WHAT THE TASK REQUIRES » For the word "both", work out how many lines in the records below contain it and state that count alone.

Data excerpts:
##########

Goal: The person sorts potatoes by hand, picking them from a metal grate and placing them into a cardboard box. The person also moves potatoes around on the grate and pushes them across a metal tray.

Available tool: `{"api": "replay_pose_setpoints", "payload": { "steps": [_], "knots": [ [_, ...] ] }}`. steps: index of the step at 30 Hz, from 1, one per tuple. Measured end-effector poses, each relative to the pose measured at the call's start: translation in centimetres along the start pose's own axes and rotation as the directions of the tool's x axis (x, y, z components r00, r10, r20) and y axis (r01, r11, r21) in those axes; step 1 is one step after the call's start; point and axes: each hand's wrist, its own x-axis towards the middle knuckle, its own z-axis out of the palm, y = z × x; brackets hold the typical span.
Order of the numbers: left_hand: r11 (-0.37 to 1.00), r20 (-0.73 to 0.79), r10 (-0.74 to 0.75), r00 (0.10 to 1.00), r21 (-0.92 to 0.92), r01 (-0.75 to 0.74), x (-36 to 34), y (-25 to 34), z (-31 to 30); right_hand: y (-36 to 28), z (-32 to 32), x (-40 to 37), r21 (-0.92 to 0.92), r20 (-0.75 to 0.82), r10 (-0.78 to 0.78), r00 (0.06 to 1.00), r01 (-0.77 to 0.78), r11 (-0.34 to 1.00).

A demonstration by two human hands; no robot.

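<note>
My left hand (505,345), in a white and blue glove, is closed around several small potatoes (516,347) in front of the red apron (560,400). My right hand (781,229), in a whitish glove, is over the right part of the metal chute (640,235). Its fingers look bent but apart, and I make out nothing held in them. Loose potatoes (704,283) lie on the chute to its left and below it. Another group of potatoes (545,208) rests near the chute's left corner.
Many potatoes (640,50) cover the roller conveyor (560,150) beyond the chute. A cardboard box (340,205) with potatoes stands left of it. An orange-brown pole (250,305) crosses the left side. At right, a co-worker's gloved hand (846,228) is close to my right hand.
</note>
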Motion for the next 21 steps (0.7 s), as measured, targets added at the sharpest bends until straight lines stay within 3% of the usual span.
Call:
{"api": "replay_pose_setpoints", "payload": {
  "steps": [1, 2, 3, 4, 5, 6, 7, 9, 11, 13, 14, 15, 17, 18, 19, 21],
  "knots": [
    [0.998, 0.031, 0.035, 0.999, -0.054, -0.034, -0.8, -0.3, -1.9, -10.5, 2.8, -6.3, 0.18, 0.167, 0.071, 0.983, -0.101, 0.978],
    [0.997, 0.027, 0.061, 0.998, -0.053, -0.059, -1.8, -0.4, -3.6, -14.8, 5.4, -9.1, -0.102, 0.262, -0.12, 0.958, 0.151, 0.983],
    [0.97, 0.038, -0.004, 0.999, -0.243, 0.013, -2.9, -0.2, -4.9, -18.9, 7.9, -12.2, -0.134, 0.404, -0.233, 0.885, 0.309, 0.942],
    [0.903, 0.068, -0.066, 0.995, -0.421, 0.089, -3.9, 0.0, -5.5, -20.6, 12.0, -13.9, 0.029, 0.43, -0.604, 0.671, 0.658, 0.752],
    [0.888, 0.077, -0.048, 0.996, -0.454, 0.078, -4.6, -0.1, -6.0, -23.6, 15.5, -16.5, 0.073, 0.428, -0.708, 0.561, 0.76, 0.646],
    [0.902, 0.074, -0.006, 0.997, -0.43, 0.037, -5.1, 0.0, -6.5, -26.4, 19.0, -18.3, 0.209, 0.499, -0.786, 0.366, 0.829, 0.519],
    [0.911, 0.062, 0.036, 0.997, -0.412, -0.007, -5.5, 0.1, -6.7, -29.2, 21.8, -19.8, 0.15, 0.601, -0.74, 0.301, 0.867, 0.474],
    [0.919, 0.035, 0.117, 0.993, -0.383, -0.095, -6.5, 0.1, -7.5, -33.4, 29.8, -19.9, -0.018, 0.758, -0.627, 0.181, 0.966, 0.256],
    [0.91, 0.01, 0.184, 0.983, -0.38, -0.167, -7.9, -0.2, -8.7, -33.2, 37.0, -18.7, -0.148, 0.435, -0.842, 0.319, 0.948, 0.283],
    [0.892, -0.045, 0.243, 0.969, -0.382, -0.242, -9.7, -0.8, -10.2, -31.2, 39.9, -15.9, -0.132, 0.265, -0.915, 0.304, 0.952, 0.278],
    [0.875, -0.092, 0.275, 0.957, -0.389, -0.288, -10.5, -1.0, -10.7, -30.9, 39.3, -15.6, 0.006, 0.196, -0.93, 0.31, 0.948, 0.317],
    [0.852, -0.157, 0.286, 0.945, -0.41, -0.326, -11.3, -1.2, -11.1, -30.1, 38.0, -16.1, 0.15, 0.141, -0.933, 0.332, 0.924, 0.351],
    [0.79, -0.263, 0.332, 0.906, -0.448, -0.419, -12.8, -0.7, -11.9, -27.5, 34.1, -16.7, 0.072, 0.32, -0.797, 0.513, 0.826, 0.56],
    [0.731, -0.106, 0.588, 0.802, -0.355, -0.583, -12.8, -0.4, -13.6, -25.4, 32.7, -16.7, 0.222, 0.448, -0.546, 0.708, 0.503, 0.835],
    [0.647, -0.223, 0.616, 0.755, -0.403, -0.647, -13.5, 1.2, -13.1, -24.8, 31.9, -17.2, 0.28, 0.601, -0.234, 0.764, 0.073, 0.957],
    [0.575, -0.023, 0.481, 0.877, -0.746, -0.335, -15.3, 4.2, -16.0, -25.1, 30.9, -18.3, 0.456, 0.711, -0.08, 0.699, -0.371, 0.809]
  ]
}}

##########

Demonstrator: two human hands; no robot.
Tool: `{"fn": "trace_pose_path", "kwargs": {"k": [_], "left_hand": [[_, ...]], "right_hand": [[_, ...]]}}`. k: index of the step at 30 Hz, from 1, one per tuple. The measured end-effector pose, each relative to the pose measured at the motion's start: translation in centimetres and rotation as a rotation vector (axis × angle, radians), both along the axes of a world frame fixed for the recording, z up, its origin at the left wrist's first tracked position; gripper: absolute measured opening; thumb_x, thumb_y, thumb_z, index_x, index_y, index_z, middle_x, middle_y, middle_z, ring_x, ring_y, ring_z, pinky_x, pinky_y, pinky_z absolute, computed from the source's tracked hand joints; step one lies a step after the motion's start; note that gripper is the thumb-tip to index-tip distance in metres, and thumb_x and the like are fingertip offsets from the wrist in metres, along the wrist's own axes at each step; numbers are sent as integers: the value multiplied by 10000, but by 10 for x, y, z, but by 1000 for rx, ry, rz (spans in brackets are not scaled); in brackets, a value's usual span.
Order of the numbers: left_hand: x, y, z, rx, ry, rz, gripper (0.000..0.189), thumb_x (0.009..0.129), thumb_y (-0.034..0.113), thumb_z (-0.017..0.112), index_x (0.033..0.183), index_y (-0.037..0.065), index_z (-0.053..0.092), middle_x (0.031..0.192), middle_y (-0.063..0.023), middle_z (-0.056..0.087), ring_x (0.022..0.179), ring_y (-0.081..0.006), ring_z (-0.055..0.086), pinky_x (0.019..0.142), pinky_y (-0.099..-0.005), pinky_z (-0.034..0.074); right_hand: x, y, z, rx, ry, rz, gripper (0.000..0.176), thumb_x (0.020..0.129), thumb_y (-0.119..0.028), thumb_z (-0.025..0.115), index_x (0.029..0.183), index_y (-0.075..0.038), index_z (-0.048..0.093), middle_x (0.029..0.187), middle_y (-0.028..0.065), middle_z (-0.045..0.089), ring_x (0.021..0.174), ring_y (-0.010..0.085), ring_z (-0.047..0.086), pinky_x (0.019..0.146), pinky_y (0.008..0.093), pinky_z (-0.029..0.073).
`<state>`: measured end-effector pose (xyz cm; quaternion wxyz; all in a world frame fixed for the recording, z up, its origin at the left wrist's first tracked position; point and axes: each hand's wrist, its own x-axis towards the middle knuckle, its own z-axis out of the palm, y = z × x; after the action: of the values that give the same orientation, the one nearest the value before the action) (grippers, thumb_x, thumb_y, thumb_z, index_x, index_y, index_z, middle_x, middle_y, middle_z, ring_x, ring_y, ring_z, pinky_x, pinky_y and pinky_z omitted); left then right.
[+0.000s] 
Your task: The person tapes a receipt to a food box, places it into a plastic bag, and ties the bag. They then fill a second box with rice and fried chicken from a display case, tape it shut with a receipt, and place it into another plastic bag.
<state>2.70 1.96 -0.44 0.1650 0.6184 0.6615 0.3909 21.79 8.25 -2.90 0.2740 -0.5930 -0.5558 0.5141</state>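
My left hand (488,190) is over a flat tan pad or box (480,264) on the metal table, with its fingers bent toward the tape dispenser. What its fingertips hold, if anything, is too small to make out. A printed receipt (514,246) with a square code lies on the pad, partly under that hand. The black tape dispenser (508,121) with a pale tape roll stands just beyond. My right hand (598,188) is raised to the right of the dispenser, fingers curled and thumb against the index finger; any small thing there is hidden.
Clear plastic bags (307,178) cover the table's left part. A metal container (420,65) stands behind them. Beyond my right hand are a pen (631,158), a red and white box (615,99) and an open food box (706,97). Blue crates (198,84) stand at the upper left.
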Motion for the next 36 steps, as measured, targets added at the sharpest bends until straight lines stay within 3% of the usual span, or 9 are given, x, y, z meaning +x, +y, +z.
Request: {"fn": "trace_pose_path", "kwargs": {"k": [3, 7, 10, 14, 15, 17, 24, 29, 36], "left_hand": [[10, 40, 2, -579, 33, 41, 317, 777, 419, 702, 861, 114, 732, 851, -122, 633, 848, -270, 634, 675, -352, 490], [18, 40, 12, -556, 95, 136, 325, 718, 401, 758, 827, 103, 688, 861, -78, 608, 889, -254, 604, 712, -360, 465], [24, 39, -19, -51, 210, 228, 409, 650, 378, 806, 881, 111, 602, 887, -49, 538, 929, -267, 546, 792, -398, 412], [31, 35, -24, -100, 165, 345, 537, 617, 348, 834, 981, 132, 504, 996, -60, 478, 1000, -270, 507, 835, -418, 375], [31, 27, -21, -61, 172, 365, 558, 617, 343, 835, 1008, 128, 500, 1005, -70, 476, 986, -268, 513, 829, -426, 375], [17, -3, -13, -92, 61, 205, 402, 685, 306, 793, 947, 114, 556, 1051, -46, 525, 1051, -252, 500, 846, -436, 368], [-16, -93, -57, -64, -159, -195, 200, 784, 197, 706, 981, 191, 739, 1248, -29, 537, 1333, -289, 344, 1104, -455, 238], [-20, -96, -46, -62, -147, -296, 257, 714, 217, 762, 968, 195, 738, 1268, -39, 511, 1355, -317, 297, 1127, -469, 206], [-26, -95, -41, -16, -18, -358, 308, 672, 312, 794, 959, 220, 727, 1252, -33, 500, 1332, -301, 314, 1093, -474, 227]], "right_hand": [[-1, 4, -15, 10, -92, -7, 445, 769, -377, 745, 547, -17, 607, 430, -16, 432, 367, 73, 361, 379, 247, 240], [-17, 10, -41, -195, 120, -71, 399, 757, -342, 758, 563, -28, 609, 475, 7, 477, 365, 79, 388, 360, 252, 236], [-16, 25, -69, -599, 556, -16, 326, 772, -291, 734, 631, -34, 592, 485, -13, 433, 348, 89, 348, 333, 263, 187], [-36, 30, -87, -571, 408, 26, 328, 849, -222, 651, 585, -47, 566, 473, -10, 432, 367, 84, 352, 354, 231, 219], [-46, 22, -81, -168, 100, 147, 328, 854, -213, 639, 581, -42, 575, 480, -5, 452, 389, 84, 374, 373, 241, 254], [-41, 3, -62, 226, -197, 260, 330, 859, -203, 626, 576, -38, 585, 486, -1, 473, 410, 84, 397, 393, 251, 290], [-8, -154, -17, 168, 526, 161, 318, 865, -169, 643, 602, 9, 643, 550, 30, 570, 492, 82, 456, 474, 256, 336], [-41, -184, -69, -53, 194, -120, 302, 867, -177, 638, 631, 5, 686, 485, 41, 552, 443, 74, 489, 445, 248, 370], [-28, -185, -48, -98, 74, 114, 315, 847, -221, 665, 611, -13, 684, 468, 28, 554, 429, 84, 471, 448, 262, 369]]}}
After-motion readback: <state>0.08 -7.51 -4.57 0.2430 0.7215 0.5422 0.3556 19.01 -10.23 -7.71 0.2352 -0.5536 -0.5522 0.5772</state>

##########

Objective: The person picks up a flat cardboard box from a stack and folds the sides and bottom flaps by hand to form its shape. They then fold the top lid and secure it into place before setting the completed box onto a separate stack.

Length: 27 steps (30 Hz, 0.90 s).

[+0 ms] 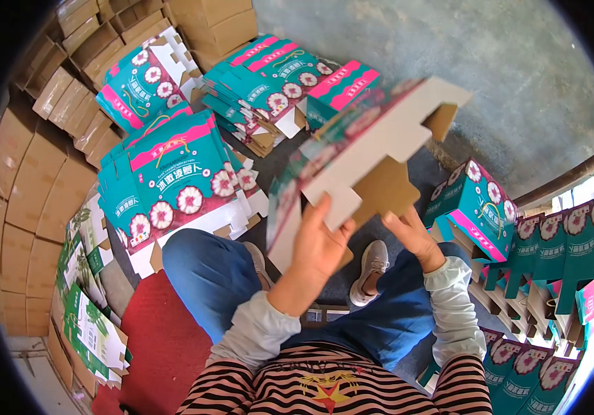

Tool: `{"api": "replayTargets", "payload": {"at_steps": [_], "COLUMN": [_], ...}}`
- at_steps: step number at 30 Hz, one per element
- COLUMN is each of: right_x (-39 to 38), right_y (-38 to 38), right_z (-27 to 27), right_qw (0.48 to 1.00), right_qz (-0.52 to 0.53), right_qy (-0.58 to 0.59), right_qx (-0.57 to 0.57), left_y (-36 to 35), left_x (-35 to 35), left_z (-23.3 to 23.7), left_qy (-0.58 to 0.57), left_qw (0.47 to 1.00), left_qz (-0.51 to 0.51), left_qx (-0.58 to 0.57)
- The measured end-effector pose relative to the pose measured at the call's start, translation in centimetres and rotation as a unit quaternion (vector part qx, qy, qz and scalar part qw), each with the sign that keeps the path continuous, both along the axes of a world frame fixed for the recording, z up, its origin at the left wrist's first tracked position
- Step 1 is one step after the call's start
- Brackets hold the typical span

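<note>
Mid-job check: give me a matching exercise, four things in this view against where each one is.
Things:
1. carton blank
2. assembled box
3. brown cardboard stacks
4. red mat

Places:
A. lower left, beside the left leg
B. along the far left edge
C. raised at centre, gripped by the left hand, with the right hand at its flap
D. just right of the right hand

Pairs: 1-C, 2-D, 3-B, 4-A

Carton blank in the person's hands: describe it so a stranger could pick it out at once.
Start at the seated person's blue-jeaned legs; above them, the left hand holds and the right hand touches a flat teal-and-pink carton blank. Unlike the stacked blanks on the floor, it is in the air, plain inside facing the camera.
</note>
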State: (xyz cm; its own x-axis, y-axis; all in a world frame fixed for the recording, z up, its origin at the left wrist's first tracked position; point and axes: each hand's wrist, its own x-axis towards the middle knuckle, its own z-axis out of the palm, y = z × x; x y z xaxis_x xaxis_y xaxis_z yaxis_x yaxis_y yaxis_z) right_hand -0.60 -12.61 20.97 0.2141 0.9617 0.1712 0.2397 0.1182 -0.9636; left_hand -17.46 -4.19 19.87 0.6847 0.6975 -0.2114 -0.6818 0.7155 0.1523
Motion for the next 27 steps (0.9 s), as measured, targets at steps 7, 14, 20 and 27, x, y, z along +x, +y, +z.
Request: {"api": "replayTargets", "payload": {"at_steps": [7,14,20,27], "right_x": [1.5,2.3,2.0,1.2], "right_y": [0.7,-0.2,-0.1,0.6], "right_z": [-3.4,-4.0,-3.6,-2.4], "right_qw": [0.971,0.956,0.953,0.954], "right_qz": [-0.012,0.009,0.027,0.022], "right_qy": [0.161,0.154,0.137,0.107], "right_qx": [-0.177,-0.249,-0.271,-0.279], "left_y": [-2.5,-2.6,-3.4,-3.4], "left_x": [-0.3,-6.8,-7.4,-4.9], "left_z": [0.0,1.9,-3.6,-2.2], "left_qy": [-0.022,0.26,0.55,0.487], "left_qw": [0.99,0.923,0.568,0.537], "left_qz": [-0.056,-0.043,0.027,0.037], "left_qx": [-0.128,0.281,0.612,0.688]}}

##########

RESULT » 2